→ **Task instructions**
The required output is every entry below, copied exactly.

→ **Records for the task**
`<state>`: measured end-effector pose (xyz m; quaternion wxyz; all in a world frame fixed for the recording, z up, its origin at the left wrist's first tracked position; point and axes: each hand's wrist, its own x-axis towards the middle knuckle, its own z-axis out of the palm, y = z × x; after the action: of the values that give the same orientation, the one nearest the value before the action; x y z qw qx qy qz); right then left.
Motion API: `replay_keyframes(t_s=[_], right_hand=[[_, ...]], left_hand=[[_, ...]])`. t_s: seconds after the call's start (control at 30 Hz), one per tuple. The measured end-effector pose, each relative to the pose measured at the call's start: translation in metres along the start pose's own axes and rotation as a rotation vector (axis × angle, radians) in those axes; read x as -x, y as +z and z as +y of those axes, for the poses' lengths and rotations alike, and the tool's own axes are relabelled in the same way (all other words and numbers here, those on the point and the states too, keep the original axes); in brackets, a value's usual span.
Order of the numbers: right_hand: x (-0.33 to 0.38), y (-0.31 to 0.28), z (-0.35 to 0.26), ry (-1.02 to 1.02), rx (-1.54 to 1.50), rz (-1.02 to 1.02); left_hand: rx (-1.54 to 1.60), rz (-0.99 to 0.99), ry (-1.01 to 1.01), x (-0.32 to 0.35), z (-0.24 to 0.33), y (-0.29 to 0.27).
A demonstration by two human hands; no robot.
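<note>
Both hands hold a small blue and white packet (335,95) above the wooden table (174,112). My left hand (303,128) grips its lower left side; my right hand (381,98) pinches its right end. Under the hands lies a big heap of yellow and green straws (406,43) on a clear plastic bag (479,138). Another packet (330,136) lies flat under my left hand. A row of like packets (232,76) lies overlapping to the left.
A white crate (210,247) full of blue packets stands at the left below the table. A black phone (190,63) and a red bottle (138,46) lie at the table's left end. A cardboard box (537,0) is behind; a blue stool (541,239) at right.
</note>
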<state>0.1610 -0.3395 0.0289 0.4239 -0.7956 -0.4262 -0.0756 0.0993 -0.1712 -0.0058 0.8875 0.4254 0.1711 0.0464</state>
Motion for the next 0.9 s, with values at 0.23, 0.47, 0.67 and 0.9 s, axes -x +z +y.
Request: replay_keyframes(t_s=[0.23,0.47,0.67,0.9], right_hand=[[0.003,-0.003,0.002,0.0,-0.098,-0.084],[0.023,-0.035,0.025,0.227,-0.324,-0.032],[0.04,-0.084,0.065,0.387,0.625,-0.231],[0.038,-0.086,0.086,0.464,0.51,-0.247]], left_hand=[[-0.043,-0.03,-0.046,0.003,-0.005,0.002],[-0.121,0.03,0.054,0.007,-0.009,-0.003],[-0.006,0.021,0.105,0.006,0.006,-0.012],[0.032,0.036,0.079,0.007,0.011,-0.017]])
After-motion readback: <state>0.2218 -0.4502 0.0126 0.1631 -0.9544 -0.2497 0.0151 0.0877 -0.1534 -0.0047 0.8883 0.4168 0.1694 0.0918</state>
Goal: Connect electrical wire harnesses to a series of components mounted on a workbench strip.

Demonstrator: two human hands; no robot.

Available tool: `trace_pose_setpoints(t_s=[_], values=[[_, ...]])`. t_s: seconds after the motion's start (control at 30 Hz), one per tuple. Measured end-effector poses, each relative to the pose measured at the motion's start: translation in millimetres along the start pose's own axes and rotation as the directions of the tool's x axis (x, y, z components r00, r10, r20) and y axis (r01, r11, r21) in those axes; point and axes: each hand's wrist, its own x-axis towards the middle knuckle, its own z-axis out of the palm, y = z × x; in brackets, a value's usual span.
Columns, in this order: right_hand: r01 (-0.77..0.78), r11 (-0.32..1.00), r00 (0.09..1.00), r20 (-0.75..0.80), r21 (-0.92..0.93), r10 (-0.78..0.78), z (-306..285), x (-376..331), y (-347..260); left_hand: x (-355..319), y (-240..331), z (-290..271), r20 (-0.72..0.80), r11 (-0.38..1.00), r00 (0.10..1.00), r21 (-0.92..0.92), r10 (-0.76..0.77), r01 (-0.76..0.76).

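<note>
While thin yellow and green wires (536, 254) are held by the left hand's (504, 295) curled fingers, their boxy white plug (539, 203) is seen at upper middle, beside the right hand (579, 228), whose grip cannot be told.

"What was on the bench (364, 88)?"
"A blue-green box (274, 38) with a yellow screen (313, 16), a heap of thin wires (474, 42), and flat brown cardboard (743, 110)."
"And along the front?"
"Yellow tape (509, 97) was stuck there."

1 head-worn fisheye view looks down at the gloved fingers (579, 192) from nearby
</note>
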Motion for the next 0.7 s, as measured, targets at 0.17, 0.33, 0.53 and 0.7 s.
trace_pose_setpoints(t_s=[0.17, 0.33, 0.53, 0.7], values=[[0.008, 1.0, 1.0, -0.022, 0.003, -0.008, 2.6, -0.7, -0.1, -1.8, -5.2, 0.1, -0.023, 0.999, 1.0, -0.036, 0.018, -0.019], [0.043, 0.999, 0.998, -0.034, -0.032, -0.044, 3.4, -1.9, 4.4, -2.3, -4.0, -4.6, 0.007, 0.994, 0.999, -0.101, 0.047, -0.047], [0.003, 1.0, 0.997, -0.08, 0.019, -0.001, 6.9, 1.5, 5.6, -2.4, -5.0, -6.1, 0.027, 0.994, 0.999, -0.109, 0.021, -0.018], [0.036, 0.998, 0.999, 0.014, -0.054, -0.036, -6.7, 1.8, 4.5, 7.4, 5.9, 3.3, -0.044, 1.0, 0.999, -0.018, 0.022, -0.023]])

→ **Task output**
`<state>`: measured end-effector pose (xyz m; quaternion wxyz; all in a world frame fixed for the recording, z up, its origin at the left wrist's first tracked position; point and axes: each hand's wrist, its own x-axis towards the middle knuckle, its own z-axis out of the palm, y = z × x; after the action: of the values that give the same orientation, the one nearest the value before the action; x y z qw qx qy qz); right then left.
Motion API: `replay_keyframes(t_s=[_], right_hand=[[_, ...]], left_hand=[[_, ...]])`. t_s: seconds after the call's start (control at 30 Hz), one per tuple. The measured end-effector pose, each relative to the pose measured at the call's start: translation in metres along the start pose's own axes and rotation as a rotation vector (axis × angle, radians) in those axes; read x as -x, y as +z and z as +y of those axes, for the poses' lengths and rotations alike, and the tool's own axes are relabelled in the same way (all other words and numbers here, those on the point and the states too, keep the original axes); in brackets, a value's usual span.
Order of the numbers: right_hand: x (-0.33 to 0.38), y (-0.31 to 0.28), z (-0.35 to 0.26), ry (-1.02 to 1.02), rx (-1.54 to 1.50), rz (-1.02 to 1.02); left_hand: rx (-1.54 to 1.60), rz (-0.99 to 0.99), ry (-1.01 to 1.01), x (-0.32 to 0.35), z (-0.24 to 0.33), y (-0.29 to 0.27).
A demonstration by two human hands; no robot.
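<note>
Both hands hold a small blue and white packet (335,95) above the wooden table (174,112). My left hand (303,128) grips its lower left side; my right hand (381,98) pinches its right end. Under the hands lies a big heap of yellow and green straws (406,43) on a clear plastic bag (479,138). Another packet (330,136) lies flat under my left hand. A row of like packets (232,76) lies overlapping to the left.
A white crate (210,247) full of blue packets stands at the left below the table. A black phone (190,63) and a red bottle (138,46) lie at the table's left end. A cardboard box (537,0) is behind; a blue stool (541,239) at right.
</note>
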<state>0.1610 -0.3395 0.0289 0.4239 -0.7956 -0.4262 -0.0756 0.0993 -0.1712 -0.0058 0.8875 0.4254 0.1711 0.0464</state>
Motion for the next 0.9 s, with values at 0.23, 0.47, 0.67 and 0.9 s, axes -x +z +y.
Request: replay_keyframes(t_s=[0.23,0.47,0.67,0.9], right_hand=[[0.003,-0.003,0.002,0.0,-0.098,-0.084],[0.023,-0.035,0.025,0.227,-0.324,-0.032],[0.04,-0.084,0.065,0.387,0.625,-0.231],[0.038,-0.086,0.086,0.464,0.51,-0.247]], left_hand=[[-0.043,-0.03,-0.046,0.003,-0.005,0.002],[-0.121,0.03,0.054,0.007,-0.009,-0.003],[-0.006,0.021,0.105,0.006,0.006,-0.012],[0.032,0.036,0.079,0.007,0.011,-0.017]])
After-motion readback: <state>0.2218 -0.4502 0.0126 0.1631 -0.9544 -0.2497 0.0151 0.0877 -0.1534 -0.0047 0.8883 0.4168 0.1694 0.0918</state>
Goal: Connect electrical wire harnesses to a series of components mounted on a workbench strip.

Demonstrator: two human hands; no robot.

Available tool: `trace_pose_setpoints(t_s=[_], values=[[_, ...]])`. t_s: seconds after the motion's start (control at 30 Hz), one per tuple. Measured end-effector poses, each relative to the pose measured at the motion's start: translation in millimetres along the start pose's own axes and rotation as the directions of the tool's x axis (x, y, z components r00, r10, r20) and y axis (r01, r11, r21) in those axes; point and axes: each hand's wrist, its own x-axis towards the middle knuckle, its own z-axis out of the palm, y = z × x; in brackets, a value's usual span.
Columns, in this order: right_hand: r01 (-0.77..0.78), r11 (-0.32..1.00), r00 (0.09..1.00), r20 (-0.75..0.80), r21 (-0.92..0.93), r10 (-0.78..0.78), z (-306..285), x (-376..331), y (-347..260); left_hand: x (-355..319), y (-240..331), z (-290..271), r20 (-0.72..0.80), r11 (-0.38..1.00), r00 (0.10..1.00), r21 (-0.92..0.92), r10 (-0.76..0.77), r01 (-0.76..0.76).

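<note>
While thin yellow and green wires (536, 254) are held by the left hand's (504, 295) curled fingers, their boxy white plug (539, 203) is seen at upper middle, beside the right hand (579, 228), whose grip cannot be told.

"What was on the bench (364, 88)?"
"A blue-green box (274, 38) with a yellow screen (313, 16), a heap of thin wires (474, 42), and flat brown cardboard (743, 110)."
"And along the front?"
"Yellow tape (509, 97) was stuck there."

1 head-worn fisheye view looks down at the gloved fingers (579, 192) from nearby
</note>
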Motion for the next 0.7 s, as measured, targets at 0.17, 0.33, 0.53 and 0.7 s.
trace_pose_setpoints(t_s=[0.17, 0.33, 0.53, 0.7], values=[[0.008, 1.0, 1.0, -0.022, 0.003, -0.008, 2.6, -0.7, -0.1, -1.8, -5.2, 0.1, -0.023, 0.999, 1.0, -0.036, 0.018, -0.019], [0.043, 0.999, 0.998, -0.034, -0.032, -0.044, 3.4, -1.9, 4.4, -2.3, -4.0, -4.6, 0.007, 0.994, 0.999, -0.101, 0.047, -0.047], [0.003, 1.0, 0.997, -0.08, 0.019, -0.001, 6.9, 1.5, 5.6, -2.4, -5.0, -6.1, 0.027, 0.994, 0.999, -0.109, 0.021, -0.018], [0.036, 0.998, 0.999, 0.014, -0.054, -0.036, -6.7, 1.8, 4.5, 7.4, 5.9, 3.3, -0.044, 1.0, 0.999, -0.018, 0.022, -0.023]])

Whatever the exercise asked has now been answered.